Mike Korth, adjutant general of Post 80, said the new memorial has been the accumulation of 3.5 years of hard work.
“After all the accolades are handed out because of our accomplishments, let us never forget the reason we built this park: Which is to honor those who selflessly gave in service to our country,” Korth said. “Along with community effort, anyone and everyone who knows anything about Humphrey will tell you, when you start a project here in Humphrey, these people are behind it … When we started, we were worried like anyone else, ‘How are we going to get the funds? How are we going to accumulate that kind of money?’ This community of Humphrey and the surrounding communities have just been out of this world about being behind us all the way.”
The congressman appeared to be impressed.
“This is just fantastic,” Fortenberry said, noting an experience he had last December in which he attended a remembrance of the Battle of the Bulge. He had been standing next to a World War II veteran who shared that he was only 19-years-old when serving in the battle.
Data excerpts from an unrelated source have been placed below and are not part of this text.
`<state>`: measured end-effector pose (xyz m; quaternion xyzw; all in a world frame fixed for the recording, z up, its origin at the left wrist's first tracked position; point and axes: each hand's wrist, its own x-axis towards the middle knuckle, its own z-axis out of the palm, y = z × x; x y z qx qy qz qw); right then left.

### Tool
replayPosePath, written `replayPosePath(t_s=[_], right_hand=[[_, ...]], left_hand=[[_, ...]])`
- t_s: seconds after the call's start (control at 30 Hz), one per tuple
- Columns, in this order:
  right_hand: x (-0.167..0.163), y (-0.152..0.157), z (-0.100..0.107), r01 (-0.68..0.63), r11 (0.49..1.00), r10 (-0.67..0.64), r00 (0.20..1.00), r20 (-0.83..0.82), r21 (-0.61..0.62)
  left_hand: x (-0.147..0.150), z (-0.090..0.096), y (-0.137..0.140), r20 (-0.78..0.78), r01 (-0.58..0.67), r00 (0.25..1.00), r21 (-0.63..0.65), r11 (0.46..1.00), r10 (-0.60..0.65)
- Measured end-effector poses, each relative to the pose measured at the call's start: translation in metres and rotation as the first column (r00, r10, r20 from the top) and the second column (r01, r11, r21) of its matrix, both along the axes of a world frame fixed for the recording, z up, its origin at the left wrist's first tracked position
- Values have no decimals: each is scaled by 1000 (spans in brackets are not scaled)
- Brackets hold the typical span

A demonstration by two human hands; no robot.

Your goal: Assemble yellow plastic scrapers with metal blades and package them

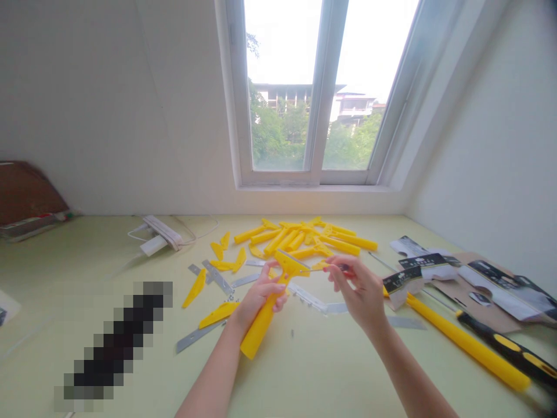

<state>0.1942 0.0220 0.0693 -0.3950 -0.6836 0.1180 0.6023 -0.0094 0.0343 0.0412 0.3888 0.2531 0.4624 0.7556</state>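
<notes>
The left hand (pixel 261 293) is wrapped around a yellow scraper (pixel 256 334), near the top of its handle. The scraper is held up over the middle of the table (pixel 326 377). It is tilted, with its wide head toward the far edge and the end of its handle toward the near edge. The right hand (pixel 359 287) has its fingers pinched on a small screwdriver (pixel 344 268) with some red on its handle. The thin metal rod points at the side of the scraper's head. I cannot tell if the tip is in a screw. The two hands are apart.

A pile of yellow scrapers (pixel 285 239) lies by the far edge, below the window (pixel 282 128). Left of the hands are loose yellow pieces (pixel 194 288), flat gray blades (pixel 217 276) and a few tiny screws (pixel 231 296). A white power strip (pixel 163 231) sits near the far edge, left of the pile. Toward the right edge lie black and white packs (pixel 430 268), a long yellow handle (pixel 470 341) and a black and yellow handle (pixel 500 338). Near the left near corner is a black thing (pixel 119 339), too blurred to name.
</notes>
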Motion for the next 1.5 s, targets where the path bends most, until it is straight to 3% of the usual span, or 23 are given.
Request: replayPosePath(t_s=[0.37,0.5,0.67,0.83,1.0,1.13,1.27,1.5], right_hand=[[-9,-5,-3,-167,985,170,984,60,-44],[-7,-4,-1,-59,997,51,987,151,43],[-3,-4,2,101,977,-139,970,200,190],[-1,0,0,178,976,-209,930,301,129],[2,2,-5,241,968,-249,936,249,64],[8,2,-3,134,985,-164,929,331,112],[12,0,0,49,997,-69,939,336,67],[11,-2,0,42,998,-52,958,282,43]], left_hand=[[-6,-7,6,-5,3,1000,28,1000,-3],[-5,-5,5,-15,-2,1000,30,1000,3],[-2,-4,4,-57,5,998,10,1000,-5],[-2,-5,3,-58,20,998,9,1000,-20],[-3,-6,4,-78,30,997,9,1000,-29],[-4,-4,2,-63,31,998,21,999,-29],[-3,2,0,-51,-12,999,3,1000,12],[-1,4,0,-52,-8,999,-3,1000,8]])
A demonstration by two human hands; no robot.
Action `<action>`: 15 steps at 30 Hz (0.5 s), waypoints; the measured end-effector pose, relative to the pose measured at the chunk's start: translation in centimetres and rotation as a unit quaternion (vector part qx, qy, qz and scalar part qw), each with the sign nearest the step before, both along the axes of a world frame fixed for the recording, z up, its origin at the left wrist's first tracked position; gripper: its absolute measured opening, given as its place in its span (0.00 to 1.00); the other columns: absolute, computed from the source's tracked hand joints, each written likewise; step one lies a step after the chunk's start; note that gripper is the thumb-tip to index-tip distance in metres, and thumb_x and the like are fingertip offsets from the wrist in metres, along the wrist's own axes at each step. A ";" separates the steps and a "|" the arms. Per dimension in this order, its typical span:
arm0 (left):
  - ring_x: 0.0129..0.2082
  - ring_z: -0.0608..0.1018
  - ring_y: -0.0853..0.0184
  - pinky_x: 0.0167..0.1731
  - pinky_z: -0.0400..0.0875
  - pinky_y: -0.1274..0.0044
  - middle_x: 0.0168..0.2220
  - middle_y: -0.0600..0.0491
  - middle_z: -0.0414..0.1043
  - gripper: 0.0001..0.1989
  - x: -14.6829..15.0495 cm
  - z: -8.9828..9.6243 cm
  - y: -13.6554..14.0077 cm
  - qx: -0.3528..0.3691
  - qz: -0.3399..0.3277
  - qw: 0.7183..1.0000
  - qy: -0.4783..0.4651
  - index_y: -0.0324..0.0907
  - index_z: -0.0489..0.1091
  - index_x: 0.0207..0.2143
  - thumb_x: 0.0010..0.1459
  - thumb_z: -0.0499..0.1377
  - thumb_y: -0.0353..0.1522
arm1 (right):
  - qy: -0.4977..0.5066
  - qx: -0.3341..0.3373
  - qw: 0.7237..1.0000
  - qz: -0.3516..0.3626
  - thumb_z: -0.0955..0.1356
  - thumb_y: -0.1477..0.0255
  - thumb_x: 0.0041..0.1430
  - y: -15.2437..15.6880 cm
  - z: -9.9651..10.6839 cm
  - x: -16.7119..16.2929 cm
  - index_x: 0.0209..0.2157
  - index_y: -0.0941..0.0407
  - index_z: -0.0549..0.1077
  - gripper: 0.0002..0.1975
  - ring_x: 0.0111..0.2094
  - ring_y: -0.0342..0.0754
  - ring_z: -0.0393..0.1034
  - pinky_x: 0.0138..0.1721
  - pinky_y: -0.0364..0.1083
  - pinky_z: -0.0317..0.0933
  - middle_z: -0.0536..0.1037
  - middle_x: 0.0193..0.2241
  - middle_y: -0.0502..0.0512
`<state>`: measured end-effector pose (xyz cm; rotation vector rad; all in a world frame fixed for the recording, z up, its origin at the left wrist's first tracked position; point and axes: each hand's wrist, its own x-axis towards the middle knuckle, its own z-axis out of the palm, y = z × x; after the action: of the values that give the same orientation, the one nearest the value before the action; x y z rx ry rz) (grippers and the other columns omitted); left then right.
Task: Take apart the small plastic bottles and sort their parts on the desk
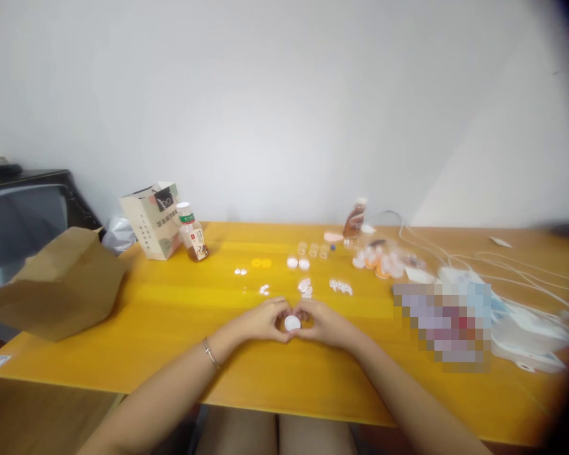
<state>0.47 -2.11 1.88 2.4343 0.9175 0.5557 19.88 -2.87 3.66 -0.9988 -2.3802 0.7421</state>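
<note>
A small white round cap (293,323) sits between my two hands, above the front middle of the table. My left hand (266,320) curves around its left side, fingers and thumb closed on it. From the other side, my right hand (323,323) grips it the same way, so the fingertips of both hands almost meet. Just beyond lie small white ring-like pieces (305,288), with another group of white pieces (341,287) to their right and a few white bits (264,290) to their left.
Farther back are two white lids (298,263), yellow discs (261,263) and clear cups (314,251). A paper bag (152,221) and a bottle (193,234) stand left, a brown bottle (354,219) at the back. Cables (455,259) and a pixelated patch (446,325) are right.
</note>
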 end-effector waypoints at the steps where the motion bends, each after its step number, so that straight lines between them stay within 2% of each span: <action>1: 0.31 0.69 0.68 0.32 0.63 0.78 0.32 0.53 0.65 0.13 0.0 0.0 0.0 0.001 0.001 1.000 0.000 0.40 0.64 0.32 0.45 0.61 0.36 | 0.003 0.001 1.000 -0.004 0.70 0.72 0.44 0.0 -0.1 -0.1 0.29 0.56 0.70 0.07 0.28 0.44 0.64 0.29 0.41 0.58 0.72 0.26 0.49; 5: 0.30 0.68 0.69 0.30 0.63 0.79 0.30 0.54 0.64 0.13 0.0 0.0 0.0 0.007 -0.002 1.000 0.006 0.39 0.65 0.32 0.44 0.61 0.34 | 0.043 0.018 0.999 -0.018 0.68 0.73 0.44 0.3 -0.1 0.3 0.29 0.56 0.69 0.07 0.27 0.43 0.64 0.29 0.41 0.58 0.71 0.25 0.48; 7: 0.29 0.68 0.69 0.30 0.63 0.80 0.30 0.54 0.64 0.13 0.0 -0.1 0.1 0.005 -0.005 1.000 0.004 0.39 0.65 0.33 0.44 0.61 0.33 | 0.068 0.048 0.995 -0.052 0.68 0.72 0.44 1.0 0.0 1.0 0.32 0.56 0.69 0.09 0.28 0.43 0.65 0.31 0.42 0.59 0.72 0.27 0.49; 9: 0.30 0.68 0.69 0.31 0.64 0.80 0.32 0.54 0.65 0.14 0.0 -0.2 0.2 -0.001 -0.008 1.000 0.000 0.39 0.65 0.34 0.44 0.61 0.33 | 0.074 0.079 0.986 -0.130 0.67 0.70 0.45 2.4 0.2 2.1 0.33 0.56 0.69 0.10 0.30 0.45 0.66 0.33 0.43 0.60 0.73 0.29 0.51; 12: 0.31 0.69 0.70 0.32 0.65 0.80 0.33 0.54 0.65 0.14 -0.1 -0.4 0.2 -0.006 -0.010 1.000 -0.003 0.40 0.66 0.35 0.44 0.61 0.33 | 0.037 0.090 0.955 -0.281 0.67 0.66 0.46 5.4 0.3 4.0 0.34 0.57 0.70 0.12 0.31 0.47 0.68 0.33 0.44 0.60 0.75 0.30 0.54; 13: 0.31 0.69 0.69 0.32 0.65 0.80 0.33 0.54 0.65 0.14 -0.1 -0.5 0.2 -0.006 -0.010 1.000 -0.004 0.40 0.66 0.35 0.44 0.61 0.33 | 0.017 0.084 0.945 -0.315 0.67 0.67 0.46 6.4 0.3 4.4 0.34 0.57 0.70 0.12 0.32 0.48 0.68 0.33 0.43 0.60 0.75 0.31 0.55; 15: 0.31 0.68 0.69 0.33 0.65 0.79 0.33 0.54 0.65 0.14 -0.1 -0.4 0.2 -0.007 -0.010 1.000 -0.004 0.40 0.66 0.35 0.44 0.61 0.33 | -0.015 0.075 0.937 -0.340 0.67 0.68 0.47 8.4 0.3 5.0 0.34 0.58 0.71 0.12 0.32 0.48 0.69 0.32 0.43 0.60 0.75 0.31 0.56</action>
<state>0.41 -1.87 1.43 2.4244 0.8907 0.5503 24.86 5.51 3.93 -1.6309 -1.8675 0.2784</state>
“So for you guys in the American Legion, all that you’re doing to preserve, not just the past but carrying it forward through time with memorials like this in wonderful towns like Humphrey,” said Fortenberry, a Republican. “I love Humphrey. I love everything that it stands for.”
Korth noted that the difficult part in establishing a new memorial is securing funds for future upkeep.
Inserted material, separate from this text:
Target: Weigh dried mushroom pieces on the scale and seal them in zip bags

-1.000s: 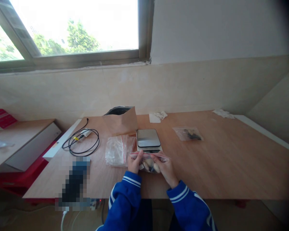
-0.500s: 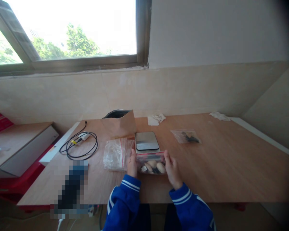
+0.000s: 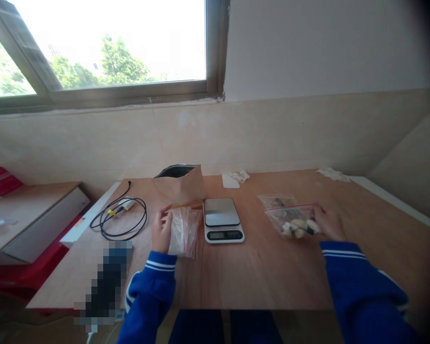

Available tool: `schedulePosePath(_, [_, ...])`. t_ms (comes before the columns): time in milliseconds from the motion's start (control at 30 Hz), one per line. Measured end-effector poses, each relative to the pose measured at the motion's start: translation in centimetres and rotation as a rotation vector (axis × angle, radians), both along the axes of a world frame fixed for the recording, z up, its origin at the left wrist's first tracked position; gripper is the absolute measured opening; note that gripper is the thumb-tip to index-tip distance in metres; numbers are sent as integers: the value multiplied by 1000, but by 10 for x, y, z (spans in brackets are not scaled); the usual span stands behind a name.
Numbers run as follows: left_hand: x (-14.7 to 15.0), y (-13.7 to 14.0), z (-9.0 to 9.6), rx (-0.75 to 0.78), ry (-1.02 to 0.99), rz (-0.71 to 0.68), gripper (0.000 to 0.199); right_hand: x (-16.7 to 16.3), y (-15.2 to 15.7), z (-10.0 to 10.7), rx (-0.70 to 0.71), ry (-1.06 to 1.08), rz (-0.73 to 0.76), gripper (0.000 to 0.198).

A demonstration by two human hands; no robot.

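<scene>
My right hand (image 3: 328, 222) grips the right end of a clear zip bag (image 3: 277, 219) with a red seal line. Rounded, pale tan pieces and some dark ones lie in it; I cannot tell what they are. This bag partly covers another clear bag (image 3: 268, 198) with dark bits behind it. My left hand (image 3: 162, 230) is at the left edge of a stack of clear zip bags (image 3: 186, 234), its fingers loosely bent and apart. Between the hands stands a white kitchen scale (image 3: 224, 234) with a bare metal plate and a dark display.
An open brown paper bag (image 3: 181, 186) stands behind the zip bags. A coiled black cable (image 3: 145, 222) lies at the left, above a blurred-out dark object (image 3: 105, 282). Crumpled white paper (image 3: 232, 179) and another scrap (image 3: 333, 175) lie along the wall.
My right hand has carried the filled bag from before the scale to the right. My left hand has let go of it and moved left to the stacked bags. The scale's display now shows.
</scene>
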State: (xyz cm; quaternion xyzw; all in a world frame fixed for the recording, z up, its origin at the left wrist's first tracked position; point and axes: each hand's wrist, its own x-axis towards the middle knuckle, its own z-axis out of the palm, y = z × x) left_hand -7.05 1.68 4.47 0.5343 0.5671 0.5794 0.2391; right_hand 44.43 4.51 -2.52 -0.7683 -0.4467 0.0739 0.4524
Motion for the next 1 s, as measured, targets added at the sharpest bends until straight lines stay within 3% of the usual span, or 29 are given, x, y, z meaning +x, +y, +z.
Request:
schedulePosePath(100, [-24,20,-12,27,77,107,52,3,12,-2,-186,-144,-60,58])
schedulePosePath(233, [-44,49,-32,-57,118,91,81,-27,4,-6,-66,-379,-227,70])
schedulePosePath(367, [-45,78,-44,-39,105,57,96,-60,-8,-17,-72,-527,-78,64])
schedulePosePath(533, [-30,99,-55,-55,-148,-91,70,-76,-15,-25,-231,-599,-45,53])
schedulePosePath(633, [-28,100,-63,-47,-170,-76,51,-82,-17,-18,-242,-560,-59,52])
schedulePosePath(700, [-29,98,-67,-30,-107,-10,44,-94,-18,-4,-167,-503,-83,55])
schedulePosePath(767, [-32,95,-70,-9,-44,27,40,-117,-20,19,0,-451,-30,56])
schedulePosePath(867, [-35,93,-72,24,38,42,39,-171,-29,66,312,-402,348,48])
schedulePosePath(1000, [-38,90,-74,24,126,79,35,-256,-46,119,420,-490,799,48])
“We realized when you build a facility like this, you’re going to have future upkeep. You’re going to have maintenance to think about,” Korth said. “To figure that in, where’s that money coming from? We’re not one of these Legions or VFW posts that we have a bar or a social hall or all that stuff.”
Volunteers in charge of fundraising did an excellent job, Korth said, in securing those funds needed to ensure maintenance. For example, donors were found for the flags, poles and benches, with each bench displaying unique designs.
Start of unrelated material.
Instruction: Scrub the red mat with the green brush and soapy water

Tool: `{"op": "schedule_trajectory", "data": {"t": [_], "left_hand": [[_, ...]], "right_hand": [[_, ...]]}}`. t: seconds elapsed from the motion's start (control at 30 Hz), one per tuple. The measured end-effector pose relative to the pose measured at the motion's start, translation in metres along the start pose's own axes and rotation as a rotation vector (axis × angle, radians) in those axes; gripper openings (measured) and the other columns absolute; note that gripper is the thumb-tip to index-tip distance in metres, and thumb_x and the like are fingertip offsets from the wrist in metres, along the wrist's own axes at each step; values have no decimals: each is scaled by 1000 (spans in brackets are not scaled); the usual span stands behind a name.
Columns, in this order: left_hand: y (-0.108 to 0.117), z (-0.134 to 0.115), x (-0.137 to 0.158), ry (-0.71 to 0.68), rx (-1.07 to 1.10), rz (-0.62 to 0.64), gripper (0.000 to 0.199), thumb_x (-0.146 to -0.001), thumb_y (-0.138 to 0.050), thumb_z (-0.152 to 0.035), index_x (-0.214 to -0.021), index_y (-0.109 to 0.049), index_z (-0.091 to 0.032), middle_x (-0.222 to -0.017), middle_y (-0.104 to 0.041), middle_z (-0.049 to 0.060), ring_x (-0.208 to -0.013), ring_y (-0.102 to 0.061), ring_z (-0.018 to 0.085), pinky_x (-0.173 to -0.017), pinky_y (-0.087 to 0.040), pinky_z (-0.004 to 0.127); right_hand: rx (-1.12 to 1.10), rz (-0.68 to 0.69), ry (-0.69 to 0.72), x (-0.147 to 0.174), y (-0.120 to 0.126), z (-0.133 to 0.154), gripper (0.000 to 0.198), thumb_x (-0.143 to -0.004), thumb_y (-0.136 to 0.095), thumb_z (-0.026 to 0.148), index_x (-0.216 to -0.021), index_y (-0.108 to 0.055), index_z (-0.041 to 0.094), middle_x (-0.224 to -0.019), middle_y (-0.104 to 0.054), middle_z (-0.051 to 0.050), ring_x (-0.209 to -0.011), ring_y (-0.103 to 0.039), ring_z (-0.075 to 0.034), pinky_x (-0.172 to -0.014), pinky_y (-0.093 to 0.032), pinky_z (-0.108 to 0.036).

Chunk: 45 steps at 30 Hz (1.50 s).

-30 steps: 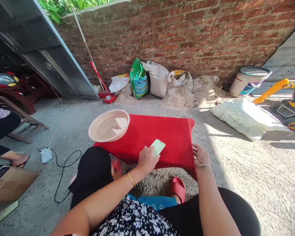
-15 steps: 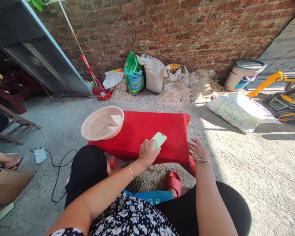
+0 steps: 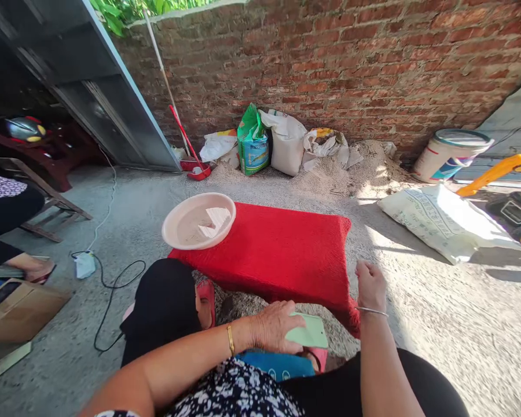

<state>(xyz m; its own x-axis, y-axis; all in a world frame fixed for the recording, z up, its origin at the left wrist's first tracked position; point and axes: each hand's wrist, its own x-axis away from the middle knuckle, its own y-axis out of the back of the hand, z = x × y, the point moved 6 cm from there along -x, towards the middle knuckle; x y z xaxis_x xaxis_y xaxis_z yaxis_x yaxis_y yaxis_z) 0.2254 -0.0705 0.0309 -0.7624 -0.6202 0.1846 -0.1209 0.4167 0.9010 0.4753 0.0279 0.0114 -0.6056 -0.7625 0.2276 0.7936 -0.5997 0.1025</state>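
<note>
My left hand grips a pale green phone by its left end, low over my lap and in front of the red-covered bench. Right of the bench, my right hand is raised with its fingers curled into a loose fist. Nothing shows in it. A red cloth drapes over the low bench. On its left end stands a pale pink basin of water, with bright reflections on the surface.
A blue cloth lies between my feet. Several sacks and a sand heap line the brick wall. A white sack lies right, near a bucket. Left are a cable, a cardboard box and a seated person.
My left hand has brought the phone from above the red cloth down toward my lap. My right hand has closed from open fingers into a fist. The camera view has tilted up and left.
</note>
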Motion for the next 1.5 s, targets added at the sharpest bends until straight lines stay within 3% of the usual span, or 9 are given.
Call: {"op": "schedule_trajectory", "data": {"t": [0.1, 0.3, 0.43, 0.63, 0.83, 1.0, 1.2, 1.33, 1.5], "left_hand": [[17, 28, 27, 111, 74, 49, 42, -72, -68, -51, -108, -64, -29, -97, -55, 3, -85, -58, 19, -77, -46, 29], [51, 62, 63, 199, 261, 104, 40, -73, -69, -48, -109, -65, -30, -100, -58, 1, -89, -60, 18, -76, -46, 27], [57, 75, 76, 141, 298, 121, 40, -73, -70, -48, -108, -65, -30, -95, -57, 0, -82, -59, 16, -71, -45, 25], [66, 90, 82, 44, 335, 176, 38, -70, -74, -44, -103, -67, -27, -89, -56, -1, -80, -57, 15, -70, -45, 24], [68, 107, 81, -53, 331, 191, 37, -67, -76, -46, -98, -68, -26, -84, -55, -2, -78, -57, 17, -69, -45, 27], [77, 131, 94, -49, 482, 21, 42, -71, -74, -43, -108, -64, -25, -96, -57, 0, -88, -58, 16, -77, -47, 26], [100, 178, 126, 299, 342, -352, 37, -84, -59, -36, -119, -57, -23, -109, -56, 7, -98, -60, 23, -86, -48, 36], [92, 198, 141, 518, 134, -320, 20, -87, -51, -25, -102, -63, -18, -108, -59, 12, -96, -63, 27, -83, -49, 42], [89, 204, 145, 560, 87, -239, 20, -87, -49, -21, -99, -64, -16, -113, -60, 15, -101, -63, 28, -84, -50, 43]], "right_hand": [[69, 177, 228, 42, -25, 26, 29, -70, -68, 48, -82, -68, 21, -75, -62, -1, -76, -54, -17, -73, -43, -29], [220, 1117, 341, 163, -103, 13, 52, -77, -67, 51, -120, -62, 24, -116, -62, -7, -108, -56, -23, -95, -44, -37], [292, 1317, 295, 189, -122, -6, 72, -74, -66, 59, -135, -51, 23, -130, -55, -10, -116, -53, -26, -100, -42, -41], [483, 1499, 301, 208, -135, -6, 65, -72, -68, 61, -128, -60, 30, -112, -64, -5, -102, -59, -27, -90, -46, -41], [517, 1446, 267, 222, -151, -9, 70, -71, -69, 59, -132, -56, 28, -124, -63, -4, -108, -58, -30, -93, -45, -40], [590, 1256, 256, 216, -159, -22, 68, -71, -66, 61, -127, -60, 24, -126, -62, -8, -114, -56, -33, -99, -42, -44], [434, 927, 82, 198, -174, -7, 54, -72, -69, 53, -116, -64, 22, -105, -69, -6, -96, -62, -27, -80, -51, -37], [305, 601, 37, 178, -201, 6, 50, -71, -70, 51, -111, -61, 22, -77, -64, 0, -65, -57, -16, -51, -47, -25], [372, 392, 61, 160, -255, 11, 52, -61, -71, 55, -97, -59, 19, -73, -60, 0, -68, -59, -18, -44, -46, -23]]}}
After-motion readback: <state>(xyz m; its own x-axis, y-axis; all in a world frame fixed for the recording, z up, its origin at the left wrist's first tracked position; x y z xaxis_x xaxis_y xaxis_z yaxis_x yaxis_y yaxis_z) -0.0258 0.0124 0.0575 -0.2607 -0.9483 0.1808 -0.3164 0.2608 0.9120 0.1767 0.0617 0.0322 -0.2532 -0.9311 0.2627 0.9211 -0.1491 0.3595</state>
The official decision to begin the process of establishing a new veteran memorial was made in 2015. In 2018, Mark and Marcelline Foltz donated the parcel of land that Veterans Park is situated on.
Fortenberry also signed Veterans Park’s guest book - his was the first signature.
“I feel privileged to be part of your opening ceremony. You do tremendous work here even though we aren’t always present in the Humphrey community, please know that we are constantly present,” Fortenberry said.
Due to inclement weather, the tour of Veterans Park was cut short, but Fortenberry ended the visit by commenting on Washington politicians needing do work together better.
“There are deep, philosophical differences but these are the things that unite us, and you’re the organizations that help us remember why we ultimately have to be united, the sacrifice that America has been and ought to continue to be,” Fortenberry said. “Each generation has to do it and we have to constantly fight for it or we’ll forget.”
After visiting Veterans Park, Fortenberry also stopped by Pillen Family Farms, a Nebraska-based family-owned farming operation and a leader in the pork production industry.
Fortenberry noted that he and Jim Pillen, of the farm, have been in close contact with each other about the coronavirus pandemic’s impact on the agriculture sector.